Kebenaran utama kemudian adalah fenomena itu sendiri, keterbukaannya, segala sesuatu yang terbentang di hadapan kita dalam bidang yang fenomenal, dan kriteria kebenaran bukanlah korespondensi pengetahuan dengan objek, tetapi korespondensi fenomena dengan fenomena, pada akhirnya, pengetahuan untuk pengetahuan, tentang yang Kant tulis dua abad lalu, bukan yang berani melangkah lebih jauh di sepanjang jalan yang ditetapkan olehnya. Kebenaran adalah segala sesuatu yang secara langsung dimanifestasikan dalam lingkup pengalaman kita, meskipun peran dan maknanya mungkin salah diartikan (seperti, misalnya, dalam kasus ilusi optik). Secondary true dapat berupa gagasan kompleks yang bersifat inferensi, asumsi, dan generalisasi dan selalu bersifat hipotetis - fenomena tingkat kedua. Kemampuan mereka berakar pada kemampuan pikiran untuk mengumpulkan fenomena primer dan, membangun hubungan di antara mereka, termasuk yang kausal, untuk merumuskan pengetahuan,di luar bukti langsung. Karena pengetahuan semacam itu mampu dikonfirmasi atau disangkal oleh hal-hal yang sangat teratur, ia berani berpura-pura menjadi cerminan bidang fenomenal. Kriteria, ketergantungan yang memungkinkan Anda untuk mendukung kesimpulan, atau mempertanyakannya, adalah pemeriksaan persetujuannya dengan koneksi yang benar (dan menunjukkan diri mereka seperti itu) dalam bidang fenomenal pada saat kognisi.
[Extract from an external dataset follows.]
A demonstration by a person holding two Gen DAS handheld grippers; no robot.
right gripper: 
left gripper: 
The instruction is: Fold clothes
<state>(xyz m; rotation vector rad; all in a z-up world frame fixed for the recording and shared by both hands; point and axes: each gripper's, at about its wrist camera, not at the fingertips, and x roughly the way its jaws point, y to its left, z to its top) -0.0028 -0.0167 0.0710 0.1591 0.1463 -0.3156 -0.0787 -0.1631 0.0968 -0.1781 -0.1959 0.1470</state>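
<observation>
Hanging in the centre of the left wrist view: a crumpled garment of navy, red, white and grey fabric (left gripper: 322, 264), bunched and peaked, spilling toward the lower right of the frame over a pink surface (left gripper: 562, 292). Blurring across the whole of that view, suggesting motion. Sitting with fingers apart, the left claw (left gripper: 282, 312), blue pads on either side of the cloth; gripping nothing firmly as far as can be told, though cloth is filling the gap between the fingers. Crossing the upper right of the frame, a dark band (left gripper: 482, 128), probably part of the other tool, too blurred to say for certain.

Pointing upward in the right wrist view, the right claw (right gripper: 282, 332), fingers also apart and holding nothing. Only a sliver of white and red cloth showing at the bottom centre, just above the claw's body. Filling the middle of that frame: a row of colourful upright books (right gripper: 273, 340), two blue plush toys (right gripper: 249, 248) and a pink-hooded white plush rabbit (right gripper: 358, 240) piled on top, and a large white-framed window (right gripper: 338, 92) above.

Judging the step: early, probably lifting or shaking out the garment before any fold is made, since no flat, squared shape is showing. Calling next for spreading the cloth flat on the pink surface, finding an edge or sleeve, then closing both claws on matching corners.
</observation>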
Ini adalah sentuhan umum dari konstruktivisme fenomenologis, kebenaran nalar tidak mutlak di dalamnya, tetapi mewakili interpretasi yang berfungsi dari hubungan antar fenomena. Interpretasi ini, tanpa dukungan pada kemutlakan apa pun, tentu bersifat hipotetis, karena keandalannya hanya bersandar pada struktur bidang fenomenal, dan oleh karena itu dapat dikonfirmasi dan disangkal oleh pengalaman kami selanjutnya. Ilmu pengetahuan modern semakin mendekati pemahaman sadar tentang kebenaran hanya dengan cara ini. Objektivitas, seperti yang ditafsirkan sebelumnya, tentu saja, dalam terang apa yang telah dikatakan tidak mungkin, karena pengetahuan tidak hanya muncul relatif, tetapi juga hipotetis. Kebenaran dan kepastian dibebaskan dalam konstruktivisme fenomenologis dari mistifikasi dan sentuhan kesombongan manusia, memperoleh status yang jauh lebih sederhana,yang hanya mereka yang selalu berhak.